O presidente do TCU salientou que a lista é publica e que "a sociedade tem o direito de saber". Segundo o ministro Adylson Motta, as irregularidades mais comuns cometidas pelos gestores que estão na relação são licitações irregulares, desvio de recursos, aplicação e pagamento de preços acima do mercado.

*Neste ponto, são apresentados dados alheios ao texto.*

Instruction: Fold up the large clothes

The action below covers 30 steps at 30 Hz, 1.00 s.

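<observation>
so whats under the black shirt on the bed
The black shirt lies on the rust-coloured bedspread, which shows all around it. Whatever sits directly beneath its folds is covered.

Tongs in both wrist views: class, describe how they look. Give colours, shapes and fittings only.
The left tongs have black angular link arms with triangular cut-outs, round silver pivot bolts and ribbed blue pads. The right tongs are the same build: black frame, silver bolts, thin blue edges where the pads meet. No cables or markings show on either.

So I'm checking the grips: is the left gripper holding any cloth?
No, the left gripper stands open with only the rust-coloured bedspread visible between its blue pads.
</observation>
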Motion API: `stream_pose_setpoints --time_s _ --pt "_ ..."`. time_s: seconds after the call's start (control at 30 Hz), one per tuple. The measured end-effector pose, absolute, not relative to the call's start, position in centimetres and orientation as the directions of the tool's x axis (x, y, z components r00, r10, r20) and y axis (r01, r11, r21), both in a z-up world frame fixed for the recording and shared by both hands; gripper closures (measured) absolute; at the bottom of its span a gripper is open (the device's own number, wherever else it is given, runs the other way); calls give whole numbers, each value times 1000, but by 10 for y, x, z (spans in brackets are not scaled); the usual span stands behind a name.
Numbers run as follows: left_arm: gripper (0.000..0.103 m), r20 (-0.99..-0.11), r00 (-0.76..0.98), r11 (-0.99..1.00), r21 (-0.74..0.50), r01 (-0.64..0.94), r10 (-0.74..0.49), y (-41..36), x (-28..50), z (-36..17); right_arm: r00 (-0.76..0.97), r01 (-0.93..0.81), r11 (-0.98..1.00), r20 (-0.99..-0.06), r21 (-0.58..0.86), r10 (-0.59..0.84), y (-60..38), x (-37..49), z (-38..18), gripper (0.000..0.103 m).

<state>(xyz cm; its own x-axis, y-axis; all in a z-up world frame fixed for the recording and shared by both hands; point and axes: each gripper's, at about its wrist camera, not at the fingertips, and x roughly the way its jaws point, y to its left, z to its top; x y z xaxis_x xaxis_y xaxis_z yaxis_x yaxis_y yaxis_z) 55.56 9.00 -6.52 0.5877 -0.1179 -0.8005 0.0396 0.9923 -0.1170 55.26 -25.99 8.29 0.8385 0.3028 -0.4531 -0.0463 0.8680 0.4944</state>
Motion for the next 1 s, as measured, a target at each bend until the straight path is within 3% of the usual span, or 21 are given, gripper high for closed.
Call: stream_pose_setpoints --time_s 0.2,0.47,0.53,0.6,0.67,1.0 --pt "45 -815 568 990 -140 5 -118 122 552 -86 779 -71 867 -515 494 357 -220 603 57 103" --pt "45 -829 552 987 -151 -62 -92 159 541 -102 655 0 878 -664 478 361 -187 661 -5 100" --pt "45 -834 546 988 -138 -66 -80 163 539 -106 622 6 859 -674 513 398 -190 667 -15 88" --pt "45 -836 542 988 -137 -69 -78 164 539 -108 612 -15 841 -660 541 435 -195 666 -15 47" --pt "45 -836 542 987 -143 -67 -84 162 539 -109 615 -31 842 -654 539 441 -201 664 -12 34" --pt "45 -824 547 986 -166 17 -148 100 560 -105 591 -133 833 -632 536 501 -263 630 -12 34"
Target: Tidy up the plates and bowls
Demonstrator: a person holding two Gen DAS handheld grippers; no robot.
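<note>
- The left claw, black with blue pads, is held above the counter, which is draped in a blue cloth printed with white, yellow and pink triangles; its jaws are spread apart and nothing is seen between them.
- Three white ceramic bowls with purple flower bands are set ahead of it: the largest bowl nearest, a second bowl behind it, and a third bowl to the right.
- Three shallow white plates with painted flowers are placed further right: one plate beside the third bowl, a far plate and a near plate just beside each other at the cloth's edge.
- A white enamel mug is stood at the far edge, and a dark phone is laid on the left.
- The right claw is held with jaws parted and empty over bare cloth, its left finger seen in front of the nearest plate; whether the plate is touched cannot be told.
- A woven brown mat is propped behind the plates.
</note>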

A lista será atualizada até 31 de dezembro de 2006.

O ministro Motta falou da necessidade de uma reforma política e disse esperar que o eleitor eleja candidatos com ficha limpa.

- A eleição é um processo de escolha e o que apresentar a vida mais limpa deveria ter o voto do eleitor. O problema é que o voto virou moeda de troca - disse.

Ao receber o documento, o presidente do TSE, Marco Aurélio Mello, reclamou da Lei Complementar 64/90, que trata de improbidade administrativa e da inelegibilidade. Segundo ele, a lei permite que um candidato suspenda o processo e possa disputar cargo eletivo com a simples apresentação de uma ação na Justiça. Marco Aurélio disse que o mínimo que a lei deveria exigir é que o candidato obtivesse uma liminar na Justiça. O ministro observou que a lista traz os nomes de pessoas que já foram julgadas pelo TCU por uso irregular de verba pública.

- Infelizmente a Lei Complementar permite que o simples ingresso na Justiça suspenda a ação. O desejável é que se exija para o afastamento não o simples ingresso na Justiça, mas pelo menos uma liminar afastando a concretude do pedido. Temos uma decisão no âmbito administrativo. Não estamos presumindo o desvio, mas a constatar o desvio. Esvazia-se um trabalho seriíssimo feito pelo Tribunal de Contas. Houve bastante tempo para mudar a lei, mas não feito. Este artigo da lei é o exemplo típico do faz-de-contas - afirmou.